If you are emigrating to a location that requires you to make a stopover en route, then it may be worth thinking about spending a few days, or at least a night there. This can take some of the stress out of the flight and may also allay any fears you have over potential delays causing you to miss that all-important connecting flight. What’s more, already tired children (and probably grumpy, stressed adults,) are likely to get extremely bored waiting around at an airport for hours on end, having just had to sit still on a plane for a lengthy period of time.

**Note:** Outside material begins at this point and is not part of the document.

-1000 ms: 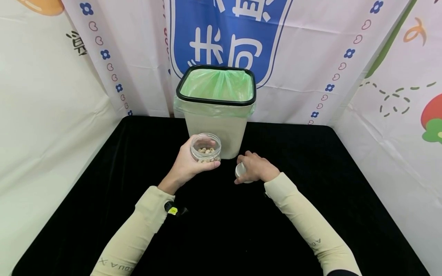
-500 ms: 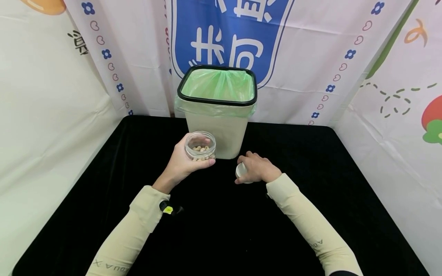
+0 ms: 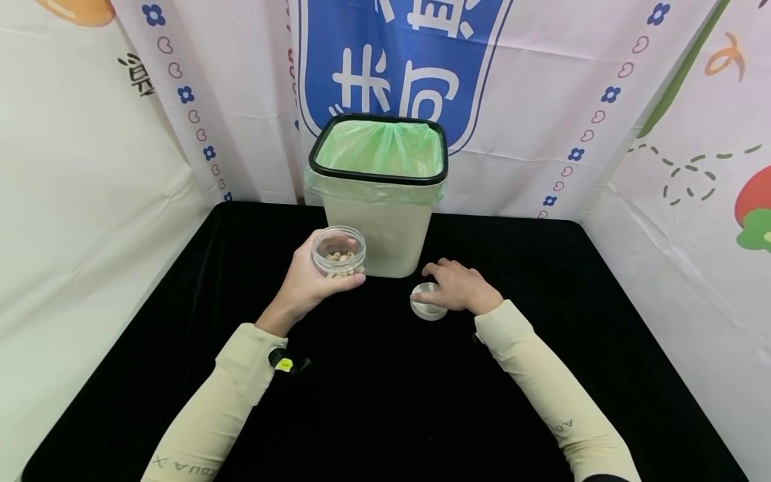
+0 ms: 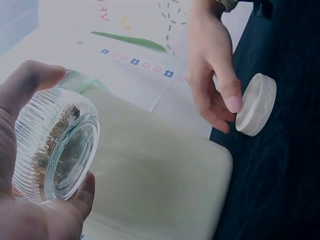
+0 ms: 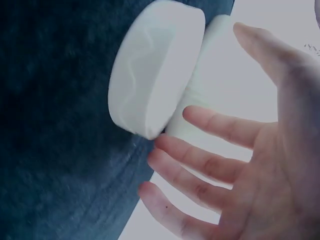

So this may be a good way to split the journey and take a bit of the stress out of what may be an already fraught experience. Again, depending on where you’re travelling to and from, the different airlines will have different stopover locations, so you may also want to take this into consideration when choosing who to fly with.Finally, once you arrive at your final destination you need to have a plan for the next stage of your journey. Most major airlines have partnerships with car-hire dealers and it may be worth checking these out to make sure that you can: a) rent a car with the driver’s licence you possess; and b) drop the car back to a dealership close to where you live. Remember, when you’re emigrating then, (hopefully) you won’t be returning to the airport anytime soon, so if the deal requires you to return the car from where you picked it up, then that’s no good.

Ultimately, the airline you choose to use should be the one you feel most happy with – the one which ticks most of the boxes that are required for your own individual situation. If you’re searching on internet forums to find out how other migrants have fared using certain companies, then you will undoubtedly hear both good and bad stories about each and every airline. But if you take your time, speak to the airline personally to see how they can help you and make sure you know exactly what you’re paying for up-front. Then you can hopefully help make that final transitional journey between your old life and a new one, as straightforward as possible.